France's Hollande names new PM, pledges tax cuts after poll rout

France's Hollande names new PM, pledges tax cuts after poll rout

PARIS - Reuters

A file photo taken on March 19 shows French Interior Minister Manuel Valls (L) and French President Francois Hollande leaving the Elysée Palace in Paris after the weekly cabinet meeting. AFP Photo

President François Hollande named centrist Interior Minister Manuel Valls as his new prime minister on March 31 replacing Jean-Marc Ayrault who quit after ruling Socialists were trounced in local French elections.

Hollande vowed to pursue cuts in labour charges for business but also promised tax cuts to boost consumer spending, insisting that EU partners take his reform efforts into account in judging whether France had respected commitments to Brussels.

"I have understood your message, it is clear," Hollande said in a televised message to the nation in which he acknowledged his 22-month-old government had so far failed to turn around the euro zone's second largest economy.

"Not enough change and too much slowness. Not enough jobs and too much unemployment. Not enough social justice and too many taxes... I say it once again: we have to get our country back on the right track."

The 51-year-old Valls has been compared with "New Labour" former British Prime Minister Tony Blair for his pro-business ideas and his dashing style. He is a bogeyman to the Socialist left, having proposed changing the party's name and criticised the flagship 35-hour work week it pioneered over a decade ago.

Valls, who friends say harbours his own presidential ambitions, is expected to present a slimmed-down government team before Hollande travels to a EU-Africa summit in Brussels late on Apr. 2.

Hollande said France would pursue public spending cuts to help narrow its budget deficit and reduce labour charges on business by some 30 billion euros, part of a "responsibility pact" with employers he launched in January.

But he said Sunday's elections, in which his Socialists lost control of more than 150 towns, also showed the need for a "solidarity pact" offering workers tax cuts and assurances on welfare, youth training and education.

He did not detail how much that would cost but said it would be financed from the more than 50 billion euros of public spending cuts he has already announced in the next three years.

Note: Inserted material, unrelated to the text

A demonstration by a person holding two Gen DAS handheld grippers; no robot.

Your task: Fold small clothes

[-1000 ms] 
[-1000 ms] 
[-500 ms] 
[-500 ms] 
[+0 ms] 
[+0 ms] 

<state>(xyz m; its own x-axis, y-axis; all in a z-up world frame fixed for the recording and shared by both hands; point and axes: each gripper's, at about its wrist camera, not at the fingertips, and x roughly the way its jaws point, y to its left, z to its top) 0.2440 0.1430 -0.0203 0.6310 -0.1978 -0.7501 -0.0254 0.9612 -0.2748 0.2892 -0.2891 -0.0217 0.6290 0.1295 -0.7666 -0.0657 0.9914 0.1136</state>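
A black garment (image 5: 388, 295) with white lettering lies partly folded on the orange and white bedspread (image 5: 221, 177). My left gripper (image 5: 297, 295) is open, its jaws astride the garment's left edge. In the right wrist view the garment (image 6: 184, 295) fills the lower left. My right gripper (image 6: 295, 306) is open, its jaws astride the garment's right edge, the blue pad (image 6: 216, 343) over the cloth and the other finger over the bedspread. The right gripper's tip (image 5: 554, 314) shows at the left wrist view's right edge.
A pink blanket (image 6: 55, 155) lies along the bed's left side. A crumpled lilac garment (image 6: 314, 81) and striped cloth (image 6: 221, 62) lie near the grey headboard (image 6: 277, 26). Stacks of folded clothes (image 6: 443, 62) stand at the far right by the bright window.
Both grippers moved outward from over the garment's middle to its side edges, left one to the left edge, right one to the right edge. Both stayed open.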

"The government will have to convince Europe that this effort by France to boost growth and competitiveness should be taken into account in how it respects it commitments," he said.

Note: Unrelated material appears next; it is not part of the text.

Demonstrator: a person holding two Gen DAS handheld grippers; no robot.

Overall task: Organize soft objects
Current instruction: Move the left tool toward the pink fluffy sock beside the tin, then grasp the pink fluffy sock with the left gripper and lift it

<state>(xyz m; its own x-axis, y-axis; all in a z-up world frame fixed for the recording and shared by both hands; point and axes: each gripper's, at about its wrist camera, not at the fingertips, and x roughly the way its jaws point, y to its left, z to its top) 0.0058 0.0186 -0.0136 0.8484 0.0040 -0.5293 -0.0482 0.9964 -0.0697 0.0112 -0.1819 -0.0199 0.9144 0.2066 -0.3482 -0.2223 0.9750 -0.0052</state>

European partners last year gave France an extra two years until end 2015 to bring its public deficit down to below the EU treaty limit three percent of gross domestic product.

Data released on March 31showed the deficit stood at 4.3 percent of gross domestic product in 2013, higher than the government's 4.1 percent target.
    
Left's Sarkozy

Political commentators have compared Barcelona-born Valls, who has taken a tough line on crime and Roma migrants, with former conservative President Nicolas Sarkozy, the son of a Hungarian immigrant who earned his spurs as a security hardliner in the same ministerial position.

The two members of Hollande's Greens coalition partners in the outgoing cabinet, Housing Minister Cecile Duflot and Development Minister Pascal Canfin, will not join the new government, a source close to Canfin said.

Ayrault acknowledged that he and his ministers bore part of the blame for Sunday's defeat, which saw 155 towns swing to the centre-right UMP and the far-right National Front claim 11.

Facing the lowest popularity levels of any president in the 56-year-old Fifth Republic, Hollande changed tack earlier this year to a more pro-business stance aimed at spurring investment and jobs through cuts in corporate social charges.

The president has said a mid-April vote in parliament on his "responsibility pact" package of tax cuts for companies will also be a vote of confidence in his government.

Provisional results from Sunday's voting showed the anti-EU National Front party of Marine Le Pen taking control of 11 towns across the country plus one district in Marseille, surpassing a past record in the 1990s when it ruled in four towns.

The National Front's wins were largely in the south, which has a tradition of anti-immigrant feeling. But it also took power in northern towns such as Henin-Beaumont and Hayange, which are suffering from France's industrial decline.

"This result is proof that we can win on a grand scale," Le Pen told BFM TV, adding that the vote showed her party could win European Parliament elections due in late May. Pollster Ipsos on March 30 put the FN narrowly behind the UMP for the EU vote, with the Socialists trailing in third place.

In some consolation for Hollande, Socialists retained control of Paris city hall, with their candidate Anne Hidalgo due to become the first female mayor of the French capital.